_Work instructions:_ Going down the data below, set down exactly the line with "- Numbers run" and each line after it through the line with "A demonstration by"; no other lines.

_Data provided:_
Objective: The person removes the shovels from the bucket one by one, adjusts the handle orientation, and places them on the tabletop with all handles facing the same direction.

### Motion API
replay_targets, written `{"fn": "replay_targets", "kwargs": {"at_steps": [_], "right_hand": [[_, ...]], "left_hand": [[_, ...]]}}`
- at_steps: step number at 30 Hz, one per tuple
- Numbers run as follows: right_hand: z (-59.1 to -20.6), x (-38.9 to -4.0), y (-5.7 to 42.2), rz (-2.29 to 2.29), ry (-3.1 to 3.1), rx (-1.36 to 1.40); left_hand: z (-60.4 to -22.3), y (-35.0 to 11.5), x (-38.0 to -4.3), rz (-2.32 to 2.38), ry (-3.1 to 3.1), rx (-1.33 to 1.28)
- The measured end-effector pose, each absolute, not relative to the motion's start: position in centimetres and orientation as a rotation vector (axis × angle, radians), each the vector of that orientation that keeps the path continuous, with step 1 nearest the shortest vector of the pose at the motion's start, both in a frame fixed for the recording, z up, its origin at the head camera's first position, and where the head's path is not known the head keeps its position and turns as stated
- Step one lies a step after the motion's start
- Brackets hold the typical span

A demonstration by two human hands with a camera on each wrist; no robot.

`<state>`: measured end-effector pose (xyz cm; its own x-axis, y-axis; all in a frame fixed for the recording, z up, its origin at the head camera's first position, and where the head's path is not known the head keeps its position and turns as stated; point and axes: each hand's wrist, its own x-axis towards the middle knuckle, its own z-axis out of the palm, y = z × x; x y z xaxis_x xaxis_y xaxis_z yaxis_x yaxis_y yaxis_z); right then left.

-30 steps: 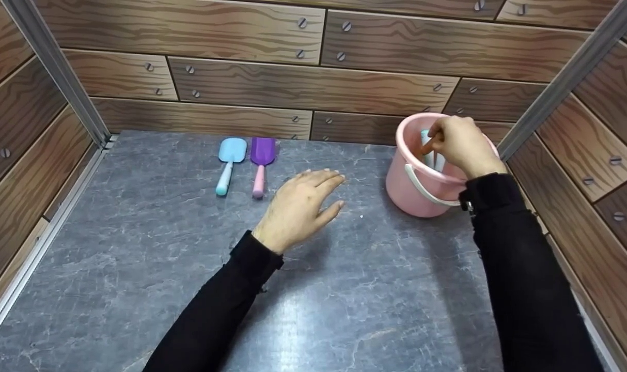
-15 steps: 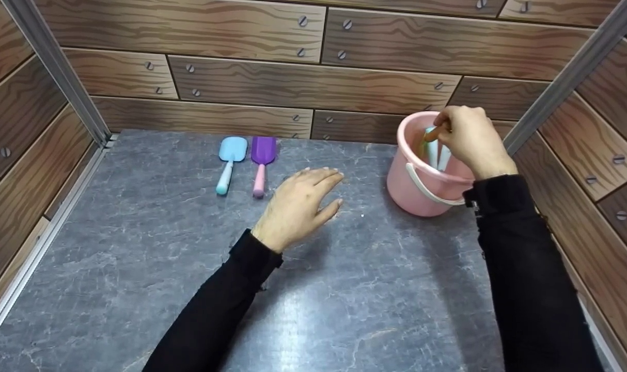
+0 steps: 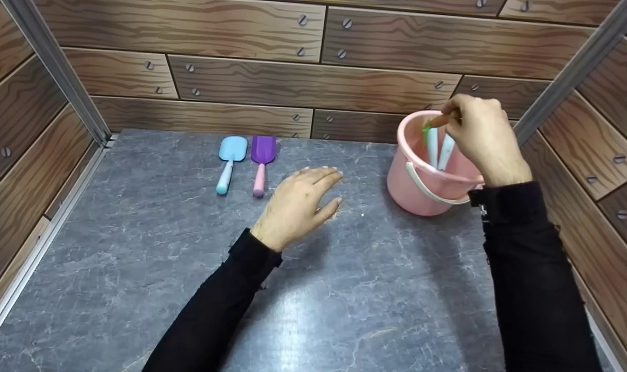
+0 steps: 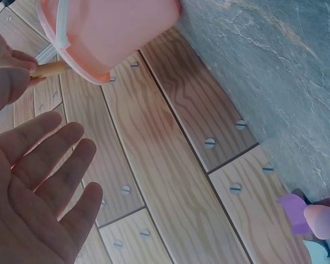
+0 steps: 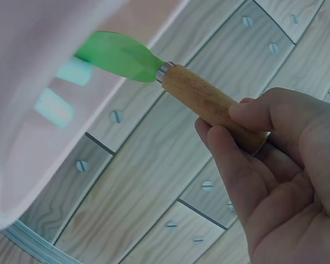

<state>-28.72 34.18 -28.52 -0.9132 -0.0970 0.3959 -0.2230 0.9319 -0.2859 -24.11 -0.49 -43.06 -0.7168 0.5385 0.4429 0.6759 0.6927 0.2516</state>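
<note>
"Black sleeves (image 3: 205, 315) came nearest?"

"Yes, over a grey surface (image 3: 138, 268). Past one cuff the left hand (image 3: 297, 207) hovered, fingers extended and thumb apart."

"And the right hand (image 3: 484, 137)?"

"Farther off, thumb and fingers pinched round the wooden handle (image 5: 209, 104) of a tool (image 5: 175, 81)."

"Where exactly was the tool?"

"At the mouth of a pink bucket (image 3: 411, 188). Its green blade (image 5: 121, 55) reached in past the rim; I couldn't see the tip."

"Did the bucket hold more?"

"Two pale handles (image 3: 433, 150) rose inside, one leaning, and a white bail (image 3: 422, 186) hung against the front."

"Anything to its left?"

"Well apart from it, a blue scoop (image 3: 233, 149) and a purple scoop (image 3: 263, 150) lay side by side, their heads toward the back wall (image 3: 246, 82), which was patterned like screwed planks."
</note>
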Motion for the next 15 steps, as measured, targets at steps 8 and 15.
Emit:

_Solution:_
- Numbers run as follows: right_hand: z (-59.1 to -20.6), x (-38.9 to -4.0), y (-5.7 to 42.2), rz (-2.29 to 2.29), ry (-3.1 to 3.1), rx (-1.36 to 1.40); left_hand: z (-60.4 to -22.3), y (-35.0 to 11.5), x (-38.0 to -4.3), rz (-2.32 to 2.38), ry (-3.1 to 3.1), rx (-1.33 to 1.28)
- The measured end-effector pose, each absolute, not relative to the motion's start: position in centimetres and orientation as a rotation vector (axis × angle, radians), each the vector of that orientation that keeps the path continuous, with step 1 nearest the shortest vector of the pose at the motion's start, both in a frame fixed for the recording, z up, its origin at the head camera's first position, and where the head's path is not known the head keeps its position and turns as stated
- Step one lies a step after the motion's start
- Brackets hold the typical span

A demonstration by two human hands with a camera on each wrist; no robot.

The response to this exercise is finished.